イケイケ阪神の真価問われる交流戦 パは“防御率十傑”+楽天・田中揃えて迎撃体勢

2021年05月22日 05時15分

佐藤輝がツワモノ揃いのパ投手に通用するか見ものだ
佐藤輝がツワモノ揃いのパ投手に通用するか見ものだ

 今年は虎が「ストップ・ザ・パ・リーグ」の一番手だ。広島の新型コロナ禍により、阪神は21日からの広島3連戦が開催延期に。交流戦前のリーグ1位がひと足早く確定した。2年ぶりの交流戦は堂々のセ・リーグ首位チームとして臨むことになったが、そんな猛虎にはこれまでの存在した交流戦でセ・パの「力関係」を覆す期待も多数の球界関係者から寄せられている。

 阪神は21日にマツダスタジアムでの広島3連戦へむけ、当日移動で敵地に赴いたが、広島側にコロナウイルス陽性判定者が多数出たために、開催延期に。交流戦前としては同一リーグで最後のカードだっただけに、矢野燿大監督(52)も「もちろんやりたかったけど…。どこに(感染者が)出てもおかしくない状況ではあると思うし、去年、うちも体験している」と複雑な表情で、その日のうちに帰阪した。

 これにより交流戦前の首位が確定。28勝12敗2分けの貯金16、勝率7割の堂々のセ・リーグ1位で、2年ぶりとなる交流戦に臨むこととなった。

 リーグでは目下、全球団に勝ち越し「敵なし」の状況ある今年の阪神には、交流戦では同じセ・リーグ関係者からも「今年の阪神は投手陣だけじゃなく、打線も非常に厚みがあり、バランスが取れている。パの投手相手に、どれだけ打線が打てるのかも、見どころ」と注目されている。

 今年で16回目の交流戦は09年を除き、セ・パの年度別での対戦成績ではすべてパが勝ち越し。通算パの1102勝966敗(60分け)とセ球団は毎年、完膚なきまでに叩きのめされてきた。そんな負の流れに終止符を打つべく、開幕から一度も首位を譲ることなく、セでは頭一つ抜けた存在でもある今年の阪神には〝ストップ・ザ・パ〟の旗振り役としての期待も集まっている。

 実際、日程的にも「猛虎打線VSパの一線級投手たち」とも言えるマッチアップが多くなりそうだ。25日からロッテ→西武→オリックス→ソフトバンク→日本ハム→楽天と各3連戦で組まれた日程で、阪神はことごとく敵のエース格との対戦が待っている確率が高い。

 5月のパの各球団の先発ローテーションを中6日間隔で、阪神の日程に当てはめると西武・高橋光成、オリックス・宮城大弥、山本由伸、ソフトバンク・石川柊太、日本ハム・加藤貴之、楽天・涌井秀章、早川隆久など、20日現在でパの防御率十傑の面々がズラリ。
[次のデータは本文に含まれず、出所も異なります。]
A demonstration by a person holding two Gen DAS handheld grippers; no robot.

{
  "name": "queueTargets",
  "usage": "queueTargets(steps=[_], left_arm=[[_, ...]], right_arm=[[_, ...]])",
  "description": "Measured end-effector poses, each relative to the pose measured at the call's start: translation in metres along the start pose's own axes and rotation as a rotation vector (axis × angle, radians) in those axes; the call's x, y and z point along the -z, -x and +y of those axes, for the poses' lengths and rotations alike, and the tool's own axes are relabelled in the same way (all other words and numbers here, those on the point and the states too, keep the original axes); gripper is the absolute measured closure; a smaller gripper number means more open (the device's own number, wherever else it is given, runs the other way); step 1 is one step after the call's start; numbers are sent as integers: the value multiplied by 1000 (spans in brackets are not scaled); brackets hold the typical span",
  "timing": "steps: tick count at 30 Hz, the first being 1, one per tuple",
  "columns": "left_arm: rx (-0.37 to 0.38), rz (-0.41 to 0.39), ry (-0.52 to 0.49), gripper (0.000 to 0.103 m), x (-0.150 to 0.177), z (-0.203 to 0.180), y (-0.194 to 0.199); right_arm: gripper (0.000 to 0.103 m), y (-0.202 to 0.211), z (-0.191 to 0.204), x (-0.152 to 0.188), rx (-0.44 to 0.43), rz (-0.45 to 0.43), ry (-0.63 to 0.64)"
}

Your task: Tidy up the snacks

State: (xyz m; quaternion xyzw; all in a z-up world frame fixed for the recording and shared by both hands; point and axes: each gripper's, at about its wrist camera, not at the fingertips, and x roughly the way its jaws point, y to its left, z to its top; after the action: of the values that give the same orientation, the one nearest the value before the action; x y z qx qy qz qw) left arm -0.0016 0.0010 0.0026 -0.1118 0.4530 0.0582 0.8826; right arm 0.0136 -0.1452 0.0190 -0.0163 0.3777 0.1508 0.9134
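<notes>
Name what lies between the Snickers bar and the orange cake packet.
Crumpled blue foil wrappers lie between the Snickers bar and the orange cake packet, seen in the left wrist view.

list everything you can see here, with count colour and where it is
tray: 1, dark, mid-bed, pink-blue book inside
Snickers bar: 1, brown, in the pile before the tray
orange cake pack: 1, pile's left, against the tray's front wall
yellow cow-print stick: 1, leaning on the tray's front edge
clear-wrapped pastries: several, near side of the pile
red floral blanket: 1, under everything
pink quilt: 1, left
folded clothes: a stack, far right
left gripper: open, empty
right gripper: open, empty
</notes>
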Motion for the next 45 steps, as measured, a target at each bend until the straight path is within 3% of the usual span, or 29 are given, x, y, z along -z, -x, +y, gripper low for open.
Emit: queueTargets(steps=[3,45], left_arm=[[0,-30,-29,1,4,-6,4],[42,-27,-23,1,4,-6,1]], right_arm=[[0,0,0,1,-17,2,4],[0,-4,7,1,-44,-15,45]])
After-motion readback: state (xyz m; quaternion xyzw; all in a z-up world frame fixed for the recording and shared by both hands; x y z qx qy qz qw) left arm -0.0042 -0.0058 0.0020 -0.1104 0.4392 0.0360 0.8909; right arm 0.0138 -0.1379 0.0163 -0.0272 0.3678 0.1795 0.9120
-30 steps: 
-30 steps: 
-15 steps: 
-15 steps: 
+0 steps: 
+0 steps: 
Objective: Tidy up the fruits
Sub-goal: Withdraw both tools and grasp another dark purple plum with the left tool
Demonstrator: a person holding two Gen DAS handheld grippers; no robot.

さらには8年ぶりに日本球界に復帰した楽天・田中将大との対戦も予想される。

 一方で今年の猛虎打線は総合力ではリーグナンバーワン。怪物ルーキー・佐藤輝の加入もあり、昨季よりも大幅にバージョンアップしており、21日現在で総得点191、34盗塁、チーム打率2割5分9厘はリーグ1位、45本塁打はリーグ2位。中軸にリーグ3位の10本塁打の佐藤輝やサンズを据え、その前後を出塁率4割越えのマルテや得点圏打率リーグトップの梅野が脇を固め、交流戦では背部の故障で抹消中の4番・大山も戦列復帰予定。より強力な布陣でパの一線級投手を迎え撃つ。

 近年の交流戦では、力強い直球や鋭い変化球を持っているパの投手陣にセの打者が対応できない点が度々、指摘されてきた。それだけに虎の攻撃陣と、パのエース格との戦いは「今年のセはパよりもレベルが高いか否か」を占ううえでも、大きなウエートを占めそうな気配。今季、ここまで球界の〝主役〟を張ってきた矢野阪神にとって、交流戦はセの威信回復の期待も背負っての〝負けられない〟戦いとなりそうだ。